15 September 2008

"Roast Beef," excerpted from Tender Buttons, by Gertrude Stein

Tender Buttons was one of Stein's experimental books of poetry, that sought to make old words retain new meaning. My advice is to read it aloud, with your own natural rhythms. The pacing should approximate the pacing of sex between two women, since that is the topic of the poem.

In the inside there is sleeping, in the outside there is reddening, in the morning there is meaning, in the evening there is feeling. In the evening there is feeling. In feeling anything is resting, in feeling anything is mounting, in feeling there is resignation, in feeling there is recognition, in feeling there is recurrence and entirely mistaken there is pinching. All the standards have steamers and all the curtains have bed linen and all the yellow has discrimination and all the circle has circling. This makes sand.

Very well. Certainly the length is thinner and the rest, the round rest has a longer summer. To shine, why not shine, to shine, to station, to enlarge, to hurry the measure all this means nothing if there is singing, if there is singing then there is the resumption.

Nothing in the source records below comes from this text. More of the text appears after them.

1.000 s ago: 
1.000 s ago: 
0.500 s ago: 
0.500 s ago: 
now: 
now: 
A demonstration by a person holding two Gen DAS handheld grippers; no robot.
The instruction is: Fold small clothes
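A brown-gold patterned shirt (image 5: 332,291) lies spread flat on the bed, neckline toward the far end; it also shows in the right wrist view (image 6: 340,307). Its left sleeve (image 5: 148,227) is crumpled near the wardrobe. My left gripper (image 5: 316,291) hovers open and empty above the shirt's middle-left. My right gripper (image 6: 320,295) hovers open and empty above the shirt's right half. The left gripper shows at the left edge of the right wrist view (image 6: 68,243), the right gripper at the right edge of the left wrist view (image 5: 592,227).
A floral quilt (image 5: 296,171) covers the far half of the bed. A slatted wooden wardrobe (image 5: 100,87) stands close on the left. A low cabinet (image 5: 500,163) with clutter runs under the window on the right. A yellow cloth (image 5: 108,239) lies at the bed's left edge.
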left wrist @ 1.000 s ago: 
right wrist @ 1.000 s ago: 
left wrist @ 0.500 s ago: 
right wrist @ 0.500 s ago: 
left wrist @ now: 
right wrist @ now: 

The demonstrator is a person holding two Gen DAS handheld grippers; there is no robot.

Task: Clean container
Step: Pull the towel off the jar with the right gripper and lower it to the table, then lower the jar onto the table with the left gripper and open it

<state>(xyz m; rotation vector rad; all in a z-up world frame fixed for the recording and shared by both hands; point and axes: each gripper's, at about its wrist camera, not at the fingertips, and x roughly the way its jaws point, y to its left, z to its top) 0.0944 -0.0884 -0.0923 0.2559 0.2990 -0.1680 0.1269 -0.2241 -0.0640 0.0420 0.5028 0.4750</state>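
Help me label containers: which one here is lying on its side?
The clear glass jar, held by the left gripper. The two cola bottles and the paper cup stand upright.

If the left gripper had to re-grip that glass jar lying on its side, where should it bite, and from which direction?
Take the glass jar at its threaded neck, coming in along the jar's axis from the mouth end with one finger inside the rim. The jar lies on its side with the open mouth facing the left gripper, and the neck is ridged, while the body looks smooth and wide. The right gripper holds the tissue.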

The change the dirt, not to change dirt means that there is no beefsteak and not to have that is no obstruction, it is so easy to exchange meaning, it is so easy to see the difference. The difference is that a plain resource is not entangled with thickness and it does not mean that thickness shows such cutting, it does mean that a meadow is useful and a cow absurd. It does not mean that there are tears, it does not mean that exudation is cumbersome, it means no more than a memory, a choice and a reëstablishment, it means more than any escape from a surrounding extra. All the time that there is use there is use and any time there is a surface there is a surface, and every time there is an exception there is an exception and every time there is a division there is a dividing. Any time there is a surface there is a surface and every time there is a suggestion there is a suggestion and every time there is silence there is silence and every time that is languid there is that there then and not oftener, not always, not particular, tender and changing and external and central and surrounded and singular and simple and the same and the surface and the circle and the shine and the succor and the white and the same and the better and the red and the same and the centre and the yellow and the tender and the better, and altogether.
EDIT: Edited introduction to better reflect intent, after helpful criticism by a commenter.

3 comments:

  1. Really? The title of a poem about women fucking is "roast beef"? Are the next excerpts entitled "ham curtains" and "pink leather sausage wallet"?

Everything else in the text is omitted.